Work to complete: Copy every line from the records that holds the word "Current".

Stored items
· · · · ·

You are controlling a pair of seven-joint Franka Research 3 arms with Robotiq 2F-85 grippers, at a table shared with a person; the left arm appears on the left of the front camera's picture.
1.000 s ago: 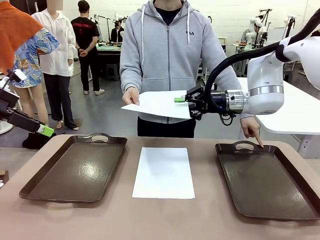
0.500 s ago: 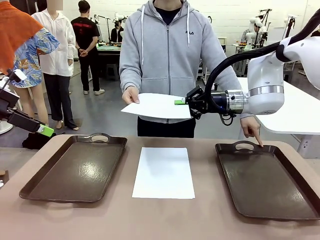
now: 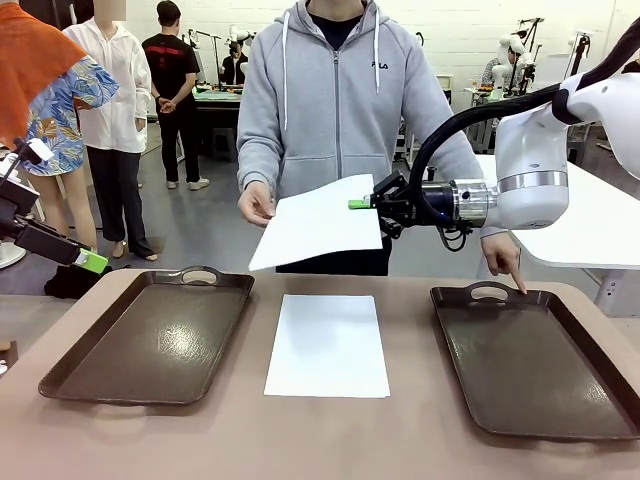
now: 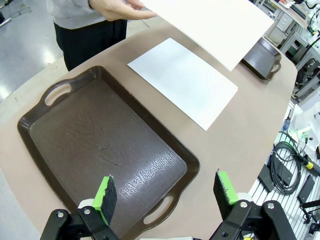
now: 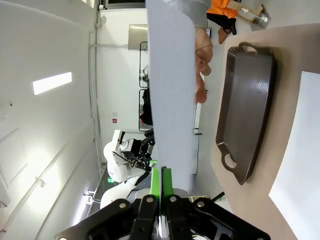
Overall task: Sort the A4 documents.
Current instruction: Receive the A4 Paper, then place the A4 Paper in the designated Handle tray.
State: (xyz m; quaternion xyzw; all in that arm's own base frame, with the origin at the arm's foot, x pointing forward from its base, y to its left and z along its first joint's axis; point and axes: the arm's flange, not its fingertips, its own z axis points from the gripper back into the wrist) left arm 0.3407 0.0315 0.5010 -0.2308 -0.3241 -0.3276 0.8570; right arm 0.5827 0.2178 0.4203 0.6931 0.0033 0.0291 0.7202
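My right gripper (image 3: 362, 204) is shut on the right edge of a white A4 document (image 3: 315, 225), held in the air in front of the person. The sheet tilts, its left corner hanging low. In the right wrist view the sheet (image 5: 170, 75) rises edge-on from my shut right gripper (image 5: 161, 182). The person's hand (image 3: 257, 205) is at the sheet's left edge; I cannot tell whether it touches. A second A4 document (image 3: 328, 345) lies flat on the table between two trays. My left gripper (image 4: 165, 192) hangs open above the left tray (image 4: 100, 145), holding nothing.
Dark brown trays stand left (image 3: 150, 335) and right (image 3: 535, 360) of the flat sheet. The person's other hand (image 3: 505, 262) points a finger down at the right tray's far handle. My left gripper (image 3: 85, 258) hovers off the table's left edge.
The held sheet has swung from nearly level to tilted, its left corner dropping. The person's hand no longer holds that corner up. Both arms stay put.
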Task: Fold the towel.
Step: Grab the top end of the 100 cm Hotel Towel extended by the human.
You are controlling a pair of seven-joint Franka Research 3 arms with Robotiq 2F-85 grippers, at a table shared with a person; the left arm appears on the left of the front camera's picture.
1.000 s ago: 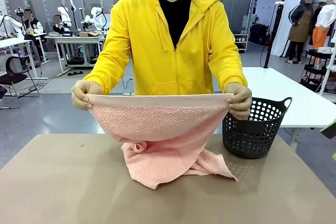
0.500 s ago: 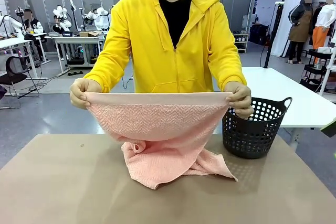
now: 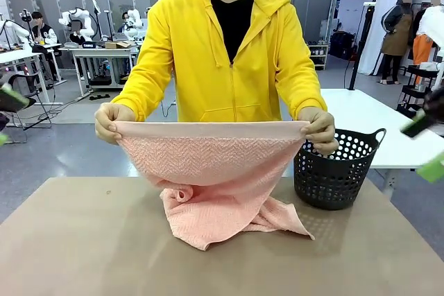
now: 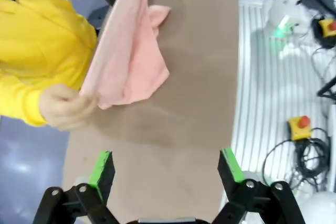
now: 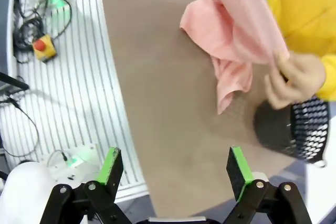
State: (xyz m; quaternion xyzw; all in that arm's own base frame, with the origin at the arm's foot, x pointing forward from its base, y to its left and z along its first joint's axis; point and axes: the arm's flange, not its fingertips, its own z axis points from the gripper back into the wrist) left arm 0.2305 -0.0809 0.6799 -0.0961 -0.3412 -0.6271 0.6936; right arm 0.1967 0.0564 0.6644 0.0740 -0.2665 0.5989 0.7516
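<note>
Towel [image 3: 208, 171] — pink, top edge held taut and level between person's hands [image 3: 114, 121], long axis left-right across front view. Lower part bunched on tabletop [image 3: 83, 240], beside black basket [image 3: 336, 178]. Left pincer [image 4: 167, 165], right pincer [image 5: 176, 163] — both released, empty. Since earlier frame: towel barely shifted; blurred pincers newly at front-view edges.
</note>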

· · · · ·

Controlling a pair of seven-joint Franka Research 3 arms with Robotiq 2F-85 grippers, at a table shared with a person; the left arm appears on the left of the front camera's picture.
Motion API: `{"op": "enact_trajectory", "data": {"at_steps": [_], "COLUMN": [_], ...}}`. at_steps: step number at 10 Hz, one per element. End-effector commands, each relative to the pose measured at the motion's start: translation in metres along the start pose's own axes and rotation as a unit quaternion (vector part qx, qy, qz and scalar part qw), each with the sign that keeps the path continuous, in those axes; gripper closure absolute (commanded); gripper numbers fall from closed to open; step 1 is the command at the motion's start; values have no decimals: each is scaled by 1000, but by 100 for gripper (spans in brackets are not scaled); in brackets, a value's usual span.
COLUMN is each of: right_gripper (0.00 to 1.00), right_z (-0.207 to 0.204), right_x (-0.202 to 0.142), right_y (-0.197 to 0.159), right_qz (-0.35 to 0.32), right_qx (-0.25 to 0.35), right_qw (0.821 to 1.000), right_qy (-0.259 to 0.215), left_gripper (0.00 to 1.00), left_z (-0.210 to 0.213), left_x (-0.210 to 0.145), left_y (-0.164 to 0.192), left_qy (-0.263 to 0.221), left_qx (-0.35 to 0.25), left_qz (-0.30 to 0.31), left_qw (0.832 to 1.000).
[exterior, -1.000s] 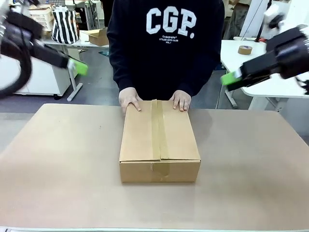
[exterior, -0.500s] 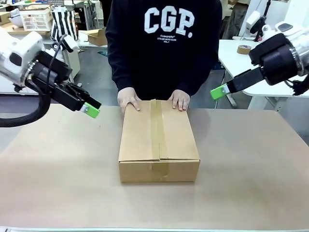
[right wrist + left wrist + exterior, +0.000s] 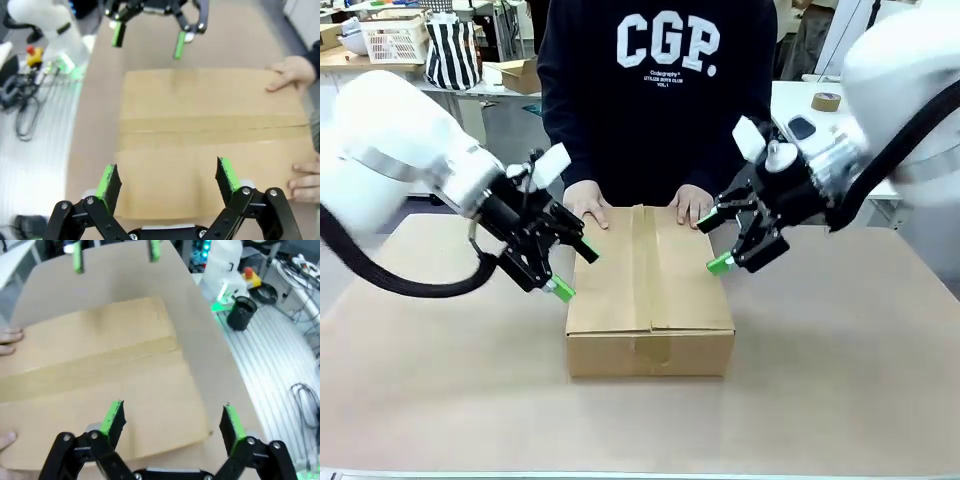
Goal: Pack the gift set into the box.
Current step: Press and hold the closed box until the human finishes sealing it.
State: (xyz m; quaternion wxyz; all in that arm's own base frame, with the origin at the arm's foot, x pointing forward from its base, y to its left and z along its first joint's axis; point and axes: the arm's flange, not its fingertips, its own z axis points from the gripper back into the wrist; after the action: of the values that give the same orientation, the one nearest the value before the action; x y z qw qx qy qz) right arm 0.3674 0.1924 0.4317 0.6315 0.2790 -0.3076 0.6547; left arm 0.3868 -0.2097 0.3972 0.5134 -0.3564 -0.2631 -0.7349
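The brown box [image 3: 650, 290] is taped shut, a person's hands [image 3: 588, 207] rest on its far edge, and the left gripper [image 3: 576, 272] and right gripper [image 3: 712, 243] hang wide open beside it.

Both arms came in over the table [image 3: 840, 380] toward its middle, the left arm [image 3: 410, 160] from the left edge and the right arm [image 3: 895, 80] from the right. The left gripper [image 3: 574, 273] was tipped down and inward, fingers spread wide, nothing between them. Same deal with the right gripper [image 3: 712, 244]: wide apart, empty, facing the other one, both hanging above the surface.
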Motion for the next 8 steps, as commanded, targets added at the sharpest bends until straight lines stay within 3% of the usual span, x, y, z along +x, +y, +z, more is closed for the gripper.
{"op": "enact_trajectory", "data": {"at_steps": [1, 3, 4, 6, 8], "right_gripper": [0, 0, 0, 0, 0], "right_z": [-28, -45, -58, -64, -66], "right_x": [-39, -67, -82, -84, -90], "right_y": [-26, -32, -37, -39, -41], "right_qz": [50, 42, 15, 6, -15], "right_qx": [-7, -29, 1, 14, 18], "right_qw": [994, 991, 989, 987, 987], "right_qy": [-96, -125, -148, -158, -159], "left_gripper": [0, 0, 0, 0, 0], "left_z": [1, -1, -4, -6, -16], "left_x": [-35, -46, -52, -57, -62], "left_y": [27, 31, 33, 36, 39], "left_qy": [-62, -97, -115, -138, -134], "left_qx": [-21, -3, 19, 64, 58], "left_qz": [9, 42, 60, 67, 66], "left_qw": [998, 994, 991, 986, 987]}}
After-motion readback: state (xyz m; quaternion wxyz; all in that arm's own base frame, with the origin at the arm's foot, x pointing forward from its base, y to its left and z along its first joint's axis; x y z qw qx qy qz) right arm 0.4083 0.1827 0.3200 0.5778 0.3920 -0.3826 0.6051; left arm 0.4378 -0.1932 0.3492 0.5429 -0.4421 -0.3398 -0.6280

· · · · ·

Answer to the exercise:
Current instruction: Receive the A4 Paper, then place the A4 Paper in the designated Handle tray.
Current step: Press and hold the closed box until the human finishes sealing it.

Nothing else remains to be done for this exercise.